- _WORK REQUIRED_
Below is a listing; restate from it, character for character, the lines beginning at the line holding "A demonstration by" and ending at the line holding "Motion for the", both included.

=== Begin Enclosure ===

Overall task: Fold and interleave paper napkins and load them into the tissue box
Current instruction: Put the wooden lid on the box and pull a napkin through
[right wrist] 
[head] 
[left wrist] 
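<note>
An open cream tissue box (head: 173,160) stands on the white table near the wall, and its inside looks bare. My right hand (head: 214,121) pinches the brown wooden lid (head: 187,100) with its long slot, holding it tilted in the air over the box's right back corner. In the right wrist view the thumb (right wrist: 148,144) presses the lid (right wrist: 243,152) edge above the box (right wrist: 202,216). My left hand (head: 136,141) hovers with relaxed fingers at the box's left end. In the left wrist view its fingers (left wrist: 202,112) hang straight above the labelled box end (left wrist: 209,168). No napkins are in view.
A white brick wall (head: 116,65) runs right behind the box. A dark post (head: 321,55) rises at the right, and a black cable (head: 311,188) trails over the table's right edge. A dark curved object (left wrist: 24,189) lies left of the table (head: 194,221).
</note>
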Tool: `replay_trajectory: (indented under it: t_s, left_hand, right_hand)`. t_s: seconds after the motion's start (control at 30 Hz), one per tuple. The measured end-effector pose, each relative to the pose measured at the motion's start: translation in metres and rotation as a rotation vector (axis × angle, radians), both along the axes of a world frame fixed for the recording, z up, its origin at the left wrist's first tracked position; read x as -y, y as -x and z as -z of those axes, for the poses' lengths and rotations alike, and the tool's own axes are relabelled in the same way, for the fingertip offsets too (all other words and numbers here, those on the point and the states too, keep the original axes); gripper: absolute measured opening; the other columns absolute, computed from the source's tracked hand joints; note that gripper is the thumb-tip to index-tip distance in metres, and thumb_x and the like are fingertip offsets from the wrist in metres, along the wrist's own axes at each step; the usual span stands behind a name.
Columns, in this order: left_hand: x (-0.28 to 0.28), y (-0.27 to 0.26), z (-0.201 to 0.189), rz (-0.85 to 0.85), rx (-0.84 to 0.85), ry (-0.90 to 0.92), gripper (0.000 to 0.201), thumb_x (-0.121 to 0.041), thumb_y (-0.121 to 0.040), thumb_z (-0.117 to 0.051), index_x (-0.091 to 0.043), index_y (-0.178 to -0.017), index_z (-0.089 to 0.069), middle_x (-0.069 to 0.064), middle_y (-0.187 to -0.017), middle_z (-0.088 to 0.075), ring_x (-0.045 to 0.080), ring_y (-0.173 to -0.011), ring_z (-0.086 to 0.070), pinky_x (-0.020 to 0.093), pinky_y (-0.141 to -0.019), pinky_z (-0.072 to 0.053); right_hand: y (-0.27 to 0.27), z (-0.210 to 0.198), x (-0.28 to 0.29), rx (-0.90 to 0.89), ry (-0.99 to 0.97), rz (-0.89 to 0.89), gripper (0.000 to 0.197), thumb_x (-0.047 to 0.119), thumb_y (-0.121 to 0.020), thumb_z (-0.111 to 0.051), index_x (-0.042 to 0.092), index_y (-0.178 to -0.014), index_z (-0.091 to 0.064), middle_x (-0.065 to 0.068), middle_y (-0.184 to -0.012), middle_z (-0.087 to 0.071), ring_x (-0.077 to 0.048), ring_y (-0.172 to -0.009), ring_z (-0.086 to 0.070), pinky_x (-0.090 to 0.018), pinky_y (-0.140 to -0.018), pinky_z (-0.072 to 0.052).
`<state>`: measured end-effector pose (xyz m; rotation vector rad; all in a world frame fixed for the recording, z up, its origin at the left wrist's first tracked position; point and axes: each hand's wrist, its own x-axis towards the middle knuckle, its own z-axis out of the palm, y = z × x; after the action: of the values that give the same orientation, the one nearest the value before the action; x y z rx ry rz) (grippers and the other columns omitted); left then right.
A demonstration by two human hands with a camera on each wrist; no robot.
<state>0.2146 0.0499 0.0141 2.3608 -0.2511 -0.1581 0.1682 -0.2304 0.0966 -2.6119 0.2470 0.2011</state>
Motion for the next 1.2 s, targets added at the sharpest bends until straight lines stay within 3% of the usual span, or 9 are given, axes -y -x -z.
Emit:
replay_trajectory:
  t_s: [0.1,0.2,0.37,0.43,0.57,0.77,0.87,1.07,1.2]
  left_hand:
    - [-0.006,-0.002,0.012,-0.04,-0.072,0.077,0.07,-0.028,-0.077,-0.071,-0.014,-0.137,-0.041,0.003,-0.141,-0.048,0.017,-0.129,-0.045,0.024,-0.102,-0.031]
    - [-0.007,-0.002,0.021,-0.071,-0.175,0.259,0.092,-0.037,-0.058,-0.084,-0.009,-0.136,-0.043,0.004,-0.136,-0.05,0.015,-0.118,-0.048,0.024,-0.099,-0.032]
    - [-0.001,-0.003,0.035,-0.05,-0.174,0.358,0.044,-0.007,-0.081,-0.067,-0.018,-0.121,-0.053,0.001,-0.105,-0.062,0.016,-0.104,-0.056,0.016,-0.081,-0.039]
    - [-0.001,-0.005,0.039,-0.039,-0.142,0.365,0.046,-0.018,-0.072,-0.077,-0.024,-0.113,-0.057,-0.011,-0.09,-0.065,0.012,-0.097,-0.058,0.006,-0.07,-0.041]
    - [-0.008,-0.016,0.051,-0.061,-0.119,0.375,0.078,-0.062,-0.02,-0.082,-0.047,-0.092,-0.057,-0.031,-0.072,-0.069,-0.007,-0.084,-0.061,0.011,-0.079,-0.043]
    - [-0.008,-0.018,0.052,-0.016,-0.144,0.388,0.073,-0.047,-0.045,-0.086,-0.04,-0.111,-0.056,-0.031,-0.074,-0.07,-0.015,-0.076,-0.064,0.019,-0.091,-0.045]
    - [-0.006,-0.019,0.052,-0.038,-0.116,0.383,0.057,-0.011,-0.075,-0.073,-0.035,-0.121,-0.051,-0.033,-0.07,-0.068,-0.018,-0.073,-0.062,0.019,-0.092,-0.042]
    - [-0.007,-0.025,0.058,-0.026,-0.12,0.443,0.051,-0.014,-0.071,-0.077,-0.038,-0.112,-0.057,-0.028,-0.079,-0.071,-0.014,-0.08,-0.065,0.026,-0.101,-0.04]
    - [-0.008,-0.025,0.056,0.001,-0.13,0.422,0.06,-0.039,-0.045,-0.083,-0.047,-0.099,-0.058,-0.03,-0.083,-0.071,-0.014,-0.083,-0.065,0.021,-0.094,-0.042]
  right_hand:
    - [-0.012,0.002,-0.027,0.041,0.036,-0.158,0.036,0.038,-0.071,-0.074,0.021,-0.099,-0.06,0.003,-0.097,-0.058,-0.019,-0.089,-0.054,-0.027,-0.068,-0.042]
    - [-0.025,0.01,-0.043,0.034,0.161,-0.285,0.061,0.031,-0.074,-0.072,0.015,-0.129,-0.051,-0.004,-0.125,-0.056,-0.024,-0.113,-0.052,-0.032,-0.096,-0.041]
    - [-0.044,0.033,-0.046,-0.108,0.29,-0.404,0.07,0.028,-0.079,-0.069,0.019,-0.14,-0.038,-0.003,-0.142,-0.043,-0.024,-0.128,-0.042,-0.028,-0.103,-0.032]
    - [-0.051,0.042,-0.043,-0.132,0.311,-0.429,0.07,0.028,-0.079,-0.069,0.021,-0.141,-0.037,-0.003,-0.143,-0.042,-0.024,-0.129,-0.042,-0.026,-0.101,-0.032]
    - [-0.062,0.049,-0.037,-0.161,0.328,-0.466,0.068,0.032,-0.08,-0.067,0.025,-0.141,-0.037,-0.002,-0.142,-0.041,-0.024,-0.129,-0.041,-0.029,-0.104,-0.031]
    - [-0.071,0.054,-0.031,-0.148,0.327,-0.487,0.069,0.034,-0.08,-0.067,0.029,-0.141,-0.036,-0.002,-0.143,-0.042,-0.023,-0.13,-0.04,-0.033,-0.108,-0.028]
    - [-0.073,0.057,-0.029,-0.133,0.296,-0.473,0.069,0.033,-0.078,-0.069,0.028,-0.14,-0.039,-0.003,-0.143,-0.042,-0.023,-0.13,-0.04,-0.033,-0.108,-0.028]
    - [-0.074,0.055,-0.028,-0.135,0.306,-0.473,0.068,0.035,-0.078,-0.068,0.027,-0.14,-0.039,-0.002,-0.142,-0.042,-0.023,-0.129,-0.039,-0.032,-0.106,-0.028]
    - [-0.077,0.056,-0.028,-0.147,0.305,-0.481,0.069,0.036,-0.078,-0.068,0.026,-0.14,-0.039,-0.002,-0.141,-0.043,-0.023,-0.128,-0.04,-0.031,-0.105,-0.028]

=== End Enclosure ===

- _ANSWER BELOW_
A demonstration by two human hands with a camera on each wrist; no robot.
<state>0.2146 0.0499 0.0141 2.3608 -0.2511 -0.1581 0.1682 -0.2304 0.0966 -2.6119 0.2470 0.2011</state>
Motion for the next 1.2 s, targets added at the sharpest bends until straight lines stay within 3% of the usual span, or 9 are given, axes -y -x -z.

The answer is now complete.